Welcome to my first novel.
More Than Anything is a murder mystery intertwined with fear, anger, homelessness and helplessness. Aspen Waters and the Silverados will show you the strength, laughter and love a group of people can share and use to overcome adversity. Oh, and to find the murderer.
Warning: The novel has not been reviewed by an editor. You are welcome to submit comments and constructive criticism via email to parker@fictionbymichelle.com or by snail mail (see “Contact link below” for my PO Box).
My first novel is a work of fiction.
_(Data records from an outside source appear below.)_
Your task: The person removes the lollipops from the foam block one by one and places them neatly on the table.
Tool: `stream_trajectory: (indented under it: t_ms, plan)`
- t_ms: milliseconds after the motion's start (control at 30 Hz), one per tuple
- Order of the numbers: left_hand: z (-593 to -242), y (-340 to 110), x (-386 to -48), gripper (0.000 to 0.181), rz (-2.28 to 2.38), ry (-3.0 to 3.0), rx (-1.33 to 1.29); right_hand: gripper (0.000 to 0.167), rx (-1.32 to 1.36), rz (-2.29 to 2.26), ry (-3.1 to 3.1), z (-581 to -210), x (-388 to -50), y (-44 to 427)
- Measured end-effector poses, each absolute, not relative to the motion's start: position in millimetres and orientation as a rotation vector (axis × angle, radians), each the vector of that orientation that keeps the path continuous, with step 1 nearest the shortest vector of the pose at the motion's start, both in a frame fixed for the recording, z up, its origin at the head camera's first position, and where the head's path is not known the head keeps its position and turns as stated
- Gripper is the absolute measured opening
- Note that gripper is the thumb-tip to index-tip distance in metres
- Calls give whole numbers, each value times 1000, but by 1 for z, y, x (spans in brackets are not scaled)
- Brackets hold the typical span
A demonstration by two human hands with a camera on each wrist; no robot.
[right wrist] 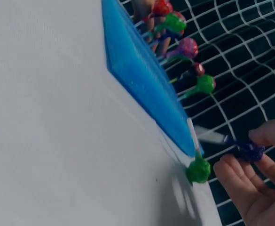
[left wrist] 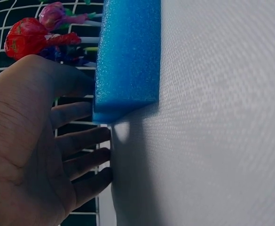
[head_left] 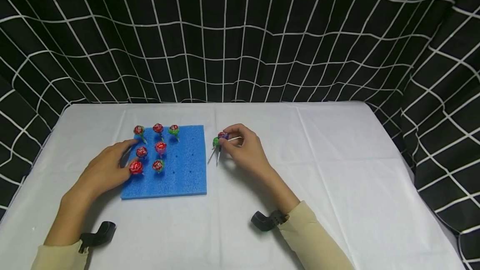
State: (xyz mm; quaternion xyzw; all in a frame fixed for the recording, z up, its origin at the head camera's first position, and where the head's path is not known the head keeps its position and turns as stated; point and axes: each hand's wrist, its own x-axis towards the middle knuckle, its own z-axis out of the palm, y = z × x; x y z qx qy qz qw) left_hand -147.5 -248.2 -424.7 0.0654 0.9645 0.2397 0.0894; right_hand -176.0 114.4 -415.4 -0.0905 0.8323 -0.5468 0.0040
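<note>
Several wrapped lollipops, such as the red one (head_left: 136, 167), stand on sticks in the blue foam board (head_left: 191, 184), on its left and middle parts. My left hand (head_left: 108, 168) rests at the board's left edge, fingers spread loosely; its thumb is near the red lollipop (left wrist: 27, 40). Right of the board, my right hand (head_left: 243, 149) pinches a purple lollipop (right wrist: 251, 149) between thumb and fingers. A green lollipop (right wrist: 198, 170) sits at those fingertips, its stick beside the purple one's; whether it is gripped I cannot tell. Another white stick (head_left: 235, 138) shows by the palm.
Small holes dot the board's right part. A white cloth (head_left: 337, 157) covers the table. Behind and at the sides hangs a black curtain (head_left: 232, 45) with a white grid. Dark wrist cameras sit on the left wrist (head_left: 99, 234) and right wrist (head_left: 267, 221).
</note>
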Motion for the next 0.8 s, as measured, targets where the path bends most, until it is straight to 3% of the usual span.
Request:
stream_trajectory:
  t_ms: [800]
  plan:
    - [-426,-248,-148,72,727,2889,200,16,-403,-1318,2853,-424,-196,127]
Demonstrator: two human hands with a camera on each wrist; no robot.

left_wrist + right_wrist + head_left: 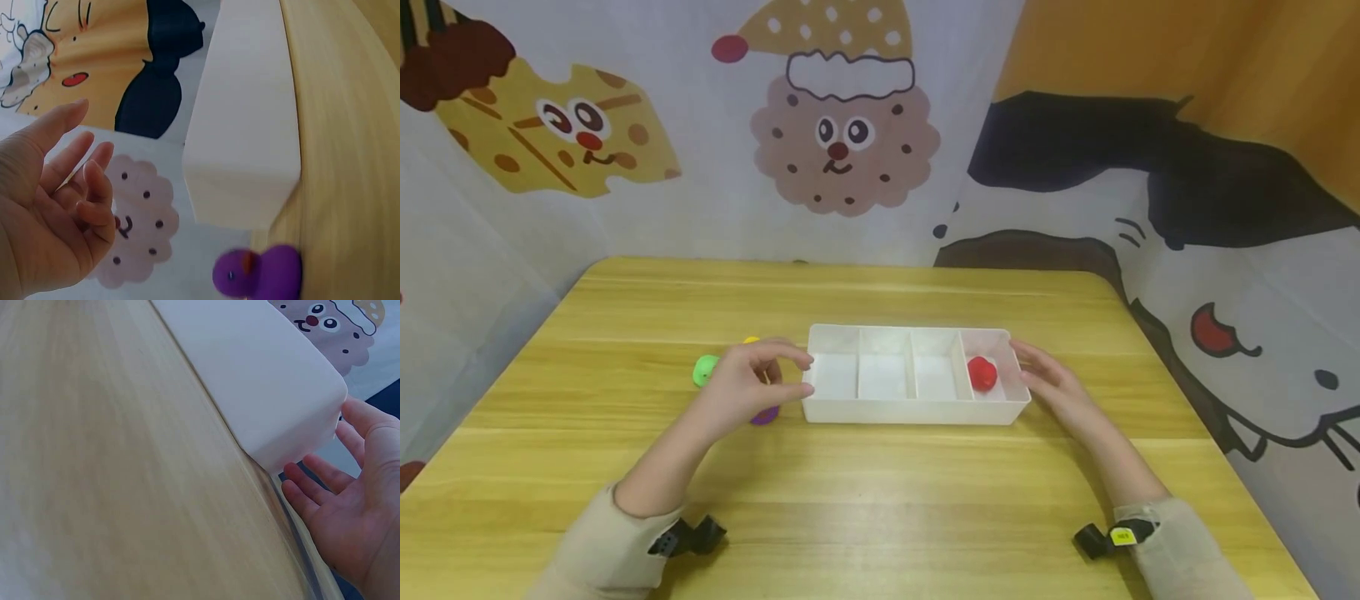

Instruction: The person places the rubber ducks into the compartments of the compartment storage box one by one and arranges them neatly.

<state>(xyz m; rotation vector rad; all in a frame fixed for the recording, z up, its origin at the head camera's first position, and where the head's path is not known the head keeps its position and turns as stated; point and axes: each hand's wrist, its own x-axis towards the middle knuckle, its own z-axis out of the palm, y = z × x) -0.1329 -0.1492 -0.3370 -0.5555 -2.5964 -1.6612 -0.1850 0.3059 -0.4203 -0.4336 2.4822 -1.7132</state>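
A yellowish wood-grain surface (880,492) with rounded far corners meets a softly creased white fabric backdrop (715,229) printed with a smiling cheese wedge (568,146), a cookie (850,185) in a spotted hat (827,33), and a large black-and-white cartoon animal (1262,283) beneath an orange area (1150,50).

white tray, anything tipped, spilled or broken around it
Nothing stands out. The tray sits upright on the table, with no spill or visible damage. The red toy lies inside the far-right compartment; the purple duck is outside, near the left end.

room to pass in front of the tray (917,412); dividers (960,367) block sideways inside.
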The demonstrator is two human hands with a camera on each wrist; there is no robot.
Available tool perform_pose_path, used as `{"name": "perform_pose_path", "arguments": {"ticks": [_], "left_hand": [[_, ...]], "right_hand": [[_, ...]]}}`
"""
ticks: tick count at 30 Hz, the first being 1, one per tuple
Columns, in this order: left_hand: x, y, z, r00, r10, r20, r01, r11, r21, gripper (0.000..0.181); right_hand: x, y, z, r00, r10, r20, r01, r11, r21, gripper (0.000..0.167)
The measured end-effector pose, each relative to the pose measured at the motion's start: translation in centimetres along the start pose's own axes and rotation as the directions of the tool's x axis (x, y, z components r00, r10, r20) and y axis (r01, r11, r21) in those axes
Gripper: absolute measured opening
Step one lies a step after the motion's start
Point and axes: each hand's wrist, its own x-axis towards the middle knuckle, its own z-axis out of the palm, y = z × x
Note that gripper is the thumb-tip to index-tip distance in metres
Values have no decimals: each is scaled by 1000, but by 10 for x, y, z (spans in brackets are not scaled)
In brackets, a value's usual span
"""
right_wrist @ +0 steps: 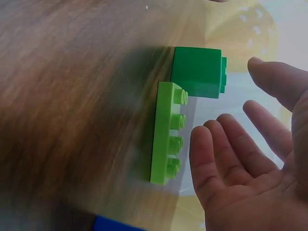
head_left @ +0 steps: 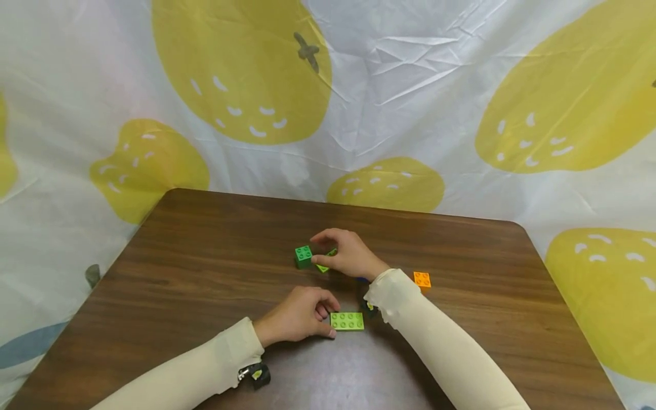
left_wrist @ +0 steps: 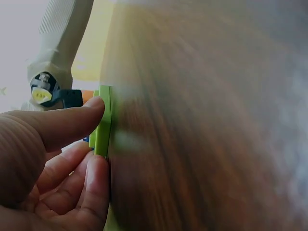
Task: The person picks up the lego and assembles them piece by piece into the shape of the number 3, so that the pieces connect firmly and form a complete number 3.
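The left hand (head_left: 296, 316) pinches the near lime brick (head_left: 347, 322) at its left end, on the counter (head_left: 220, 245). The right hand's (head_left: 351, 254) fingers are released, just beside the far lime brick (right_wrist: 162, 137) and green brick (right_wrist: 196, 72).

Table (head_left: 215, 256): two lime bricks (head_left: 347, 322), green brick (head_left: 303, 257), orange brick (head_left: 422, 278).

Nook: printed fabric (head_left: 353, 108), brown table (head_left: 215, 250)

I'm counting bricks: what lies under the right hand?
A lime-green brick lies under the right hand. A blue piece peeks out beside the cuff; its remainder is covered.
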Motion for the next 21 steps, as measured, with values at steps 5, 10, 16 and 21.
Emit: {"name": "perform_pose_path", "arguments": {"ticks": [5, 10, 16, 21], "left_hand": [[1, -1, 4, 1000, 8, -7, -8, 1000, 12, 36], [1, 1, 2, 1000, 9, -7, -9, 1000, -3, 35], [0, 0, 0, 1000, 6, 2, -6, 999, -47, 34], [0, 1, -1, 1000, 3, 0, -3, 998, -67, 34]], "right_hand": [[5, 2, 7, 1000, 7, 7, -7, 1000, -1, 46], [10, 0, 10, 1000, 15, 24, -15, 1000, -2, 44], [15, -1, 13, 998, 36, 54, -36, 999, 3, 43], [17, -1, 14, 997, 46, 63, -46, 999, -2, 41]]}}
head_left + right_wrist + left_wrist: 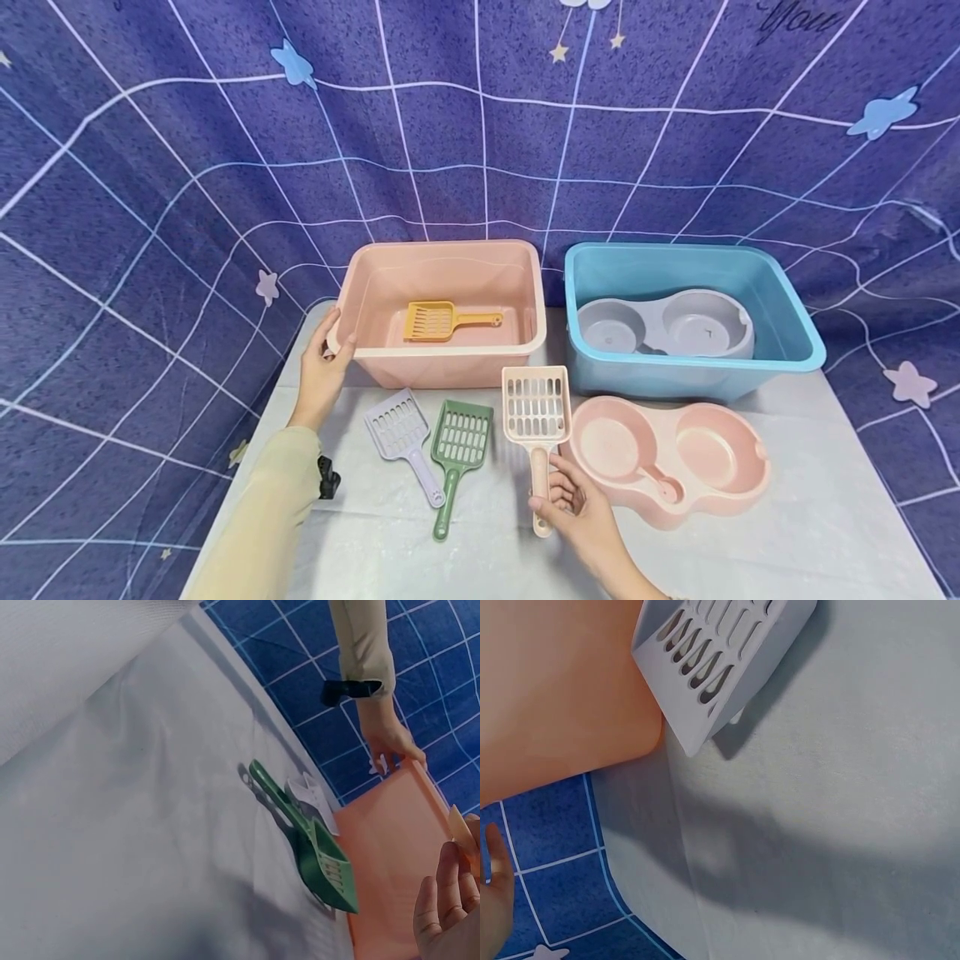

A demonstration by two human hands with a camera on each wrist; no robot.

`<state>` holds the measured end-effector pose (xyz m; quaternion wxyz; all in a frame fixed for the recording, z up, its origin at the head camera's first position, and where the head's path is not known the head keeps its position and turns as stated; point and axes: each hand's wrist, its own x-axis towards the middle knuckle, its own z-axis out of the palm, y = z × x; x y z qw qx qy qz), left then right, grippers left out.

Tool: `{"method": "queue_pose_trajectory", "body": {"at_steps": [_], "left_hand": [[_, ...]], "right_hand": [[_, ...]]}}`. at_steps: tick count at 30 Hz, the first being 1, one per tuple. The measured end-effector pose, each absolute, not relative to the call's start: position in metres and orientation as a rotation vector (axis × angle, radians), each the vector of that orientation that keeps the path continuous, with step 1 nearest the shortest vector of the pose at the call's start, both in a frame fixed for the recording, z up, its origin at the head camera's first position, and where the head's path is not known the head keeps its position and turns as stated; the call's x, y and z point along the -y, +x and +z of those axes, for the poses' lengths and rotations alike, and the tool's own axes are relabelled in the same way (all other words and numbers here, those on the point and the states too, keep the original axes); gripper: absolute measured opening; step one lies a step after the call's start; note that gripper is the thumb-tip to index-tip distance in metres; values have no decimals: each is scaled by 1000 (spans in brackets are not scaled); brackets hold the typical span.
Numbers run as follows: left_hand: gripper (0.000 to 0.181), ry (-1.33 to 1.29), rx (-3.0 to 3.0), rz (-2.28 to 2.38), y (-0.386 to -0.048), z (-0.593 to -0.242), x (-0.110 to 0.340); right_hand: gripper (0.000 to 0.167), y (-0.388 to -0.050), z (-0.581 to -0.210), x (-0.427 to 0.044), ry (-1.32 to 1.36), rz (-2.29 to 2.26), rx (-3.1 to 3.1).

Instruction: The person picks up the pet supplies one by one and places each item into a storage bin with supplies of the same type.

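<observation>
My right hand (581,521) grips the handle of a cream-pink slotted scoop (536,406), its head up in front of the pink bin's right corner. At the pink bin (442,372), my left hand (324,371) holds the front left corner of the rim. A yellow scoop (431,322) lies inside that bin. In front of it lie a lavender scoop (399,426) and a green scoop (462,435), side by side. The right wrist view shows the green scoop (326,862) and my left hand (388,739) at the bin's corner.
A blue bin (690,376) stands right of the pink bin, with a grey double bowl (652,327) inside. In front of it lies a pink double bowl (666,454). A patterned blue-purple cloth (465,192) hangs behind and at both sides of the table.
</observation>
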<state>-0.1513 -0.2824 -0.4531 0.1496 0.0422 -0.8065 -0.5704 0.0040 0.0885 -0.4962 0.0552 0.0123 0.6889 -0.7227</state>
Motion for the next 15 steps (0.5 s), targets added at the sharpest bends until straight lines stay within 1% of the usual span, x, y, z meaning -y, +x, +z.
{"method": "queue_pose_trajectory", "body": {"at_steps": [11, 15], "left_hand": [[58, 140, 2336, -1643, -148, -448, 281], [58, 138, 2321, -1652, -154, -458, 285]], "right_hand": [[64, 3, -491, -86, 54, -2199, -2112], [63, 1, -491, -86, -5, -2232, -2141]]}}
Names, characters, businesses, organizations, places, events, and incidents either are the product of my imagination or are used fictitiously. Any resemblance to actual persons, living or dead, is entirely coincidental.
If you are an interested Literary Agent, Editor or Publisher and you want to contact me about the novel, please send an email to parker@fictionbymichelle.com.
Thank you for visiting. I hope you enjoy...
More Than Anything by Michelle Parker
Chapter One
In a few months Andy won’t be here and the bathroom will no longer need to be my refuge.
I sat down on the edge of the bathtub and waited. A bottle of shampoo fell into the tub. Startled, I abruptly raised my head and took a deep breath. It reminded me of the two breaths I took the first time I jumped into the deep end of the plunge, the local public swimming pool. One deliberate controlled breath inhaled before I jumped. The second inhaled after finally breaking through the water’s surface following the jump. The breath I just took was similar to the second, which was actually more of a frantic gasp.
I had swallowed water and was coughing when the life guard grabbed my arm and pulled me out of the water. I was six years old, but still remember being reprimanded for jumping in the deep end without knowing how to swim. Here I am thirty-six years old with no life guard to pull me out of the deep end of a marriage I foolishly jumped into without the ability to swim to the edge. I was eighteen years old when I got married. I can hear my friends now, reprimanding me for only dating and having sex with one man. Experience life, they told me. I then foolishly, as they put it, married him.
So here I sit in the bathroom, my refuge from Andy, my husband, who has constipated my life with his control. When enthralled in an argument, why did I feel safer near a toilet and bathtub? I felt my heart beat in my throat and stared at the bottle of shampoo.
The sound of Andy’s footsteps was getting closer. I took a deliberate deep breath to prepare for the inevitable. Suddenly the door crashed open. I held my breath and tried to steady my left leg, which was shaking uncontrollably. I raised my knees to my chest and wrapped my arms around my calves. This didn’t help.